Losing a loved one is an incredibly difficult and painful experience, and knowing what to say or do to offer support can feel overwhelming. When a person is mourning, they are often very sensitive and it can be hard to know what to say. As a friend or family member, you might feel awkward or uncomfortable with how intensely the other person feels. In times of grief, a few simple words or actions can provide immense comfort, but they can also hurt someone who's in the throes of grief. In this article, I offer some guidance on what to say and do when someone loses a loved one.

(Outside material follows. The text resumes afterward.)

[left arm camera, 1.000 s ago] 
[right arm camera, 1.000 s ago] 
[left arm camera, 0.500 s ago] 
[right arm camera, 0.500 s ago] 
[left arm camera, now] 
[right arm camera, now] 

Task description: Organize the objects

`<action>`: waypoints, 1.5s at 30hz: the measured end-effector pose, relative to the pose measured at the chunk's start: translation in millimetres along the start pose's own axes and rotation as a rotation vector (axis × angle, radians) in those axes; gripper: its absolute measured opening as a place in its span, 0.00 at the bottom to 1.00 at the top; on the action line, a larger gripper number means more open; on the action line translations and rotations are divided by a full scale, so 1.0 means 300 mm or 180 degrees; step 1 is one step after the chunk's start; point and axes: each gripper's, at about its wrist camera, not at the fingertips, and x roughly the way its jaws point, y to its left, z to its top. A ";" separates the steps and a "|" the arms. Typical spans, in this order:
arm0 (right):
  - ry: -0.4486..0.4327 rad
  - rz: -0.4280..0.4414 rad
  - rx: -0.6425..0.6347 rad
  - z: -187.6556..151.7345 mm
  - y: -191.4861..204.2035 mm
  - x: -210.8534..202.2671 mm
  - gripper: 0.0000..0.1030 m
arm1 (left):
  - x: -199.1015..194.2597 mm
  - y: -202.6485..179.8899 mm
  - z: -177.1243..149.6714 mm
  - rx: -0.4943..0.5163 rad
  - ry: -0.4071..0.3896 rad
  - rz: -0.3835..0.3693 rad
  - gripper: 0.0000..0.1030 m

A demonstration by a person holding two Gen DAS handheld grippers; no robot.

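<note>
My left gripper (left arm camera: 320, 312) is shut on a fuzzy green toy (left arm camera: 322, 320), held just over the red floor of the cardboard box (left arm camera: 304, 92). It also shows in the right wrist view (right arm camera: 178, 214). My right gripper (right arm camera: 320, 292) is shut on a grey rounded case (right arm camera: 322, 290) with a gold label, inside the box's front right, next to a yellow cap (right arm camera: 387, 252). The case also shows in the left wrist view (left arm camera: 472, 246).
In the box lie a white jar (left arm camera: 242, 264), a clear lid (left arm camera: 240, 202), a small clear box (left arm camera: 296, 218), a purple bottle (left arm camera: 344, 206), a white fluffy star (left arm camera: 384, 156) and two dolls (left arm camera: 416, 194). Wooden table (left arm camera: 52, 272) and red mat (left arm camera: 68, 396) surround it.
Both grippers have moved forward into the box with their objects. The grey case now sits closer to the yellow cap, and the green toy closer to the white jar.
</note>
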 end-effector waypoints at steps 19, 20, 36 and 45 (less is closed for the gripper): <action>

This can allow you to be a source of support during their most challenging moments.
Everyone grieves differently, so there is no one-size-fits-all solution. Grief is basically love that has nowhere to go. So, it’s normal and natural for someone to express their love and to feel sad that recipient can no longer receive it in the flesh. However, by being present, offering condolences, and listening without judgment, you can create a safe space for the bereaved to express their emotions and share their memories.
Making practical gestures like bringing food, helping with household tasks, babysitting or pet sitting if the person has children or pets, or offering a shoulder to lean on can show your support in tangible ways. This article will provide you with further suggestions and tips on how to navigate these difficult conversations and situations with empathy and compassion.
By understanding the impact of loss and learning effective ways to offer support, you can play a crucial role in helping a grieving person feel loved and supported during their journey of healing.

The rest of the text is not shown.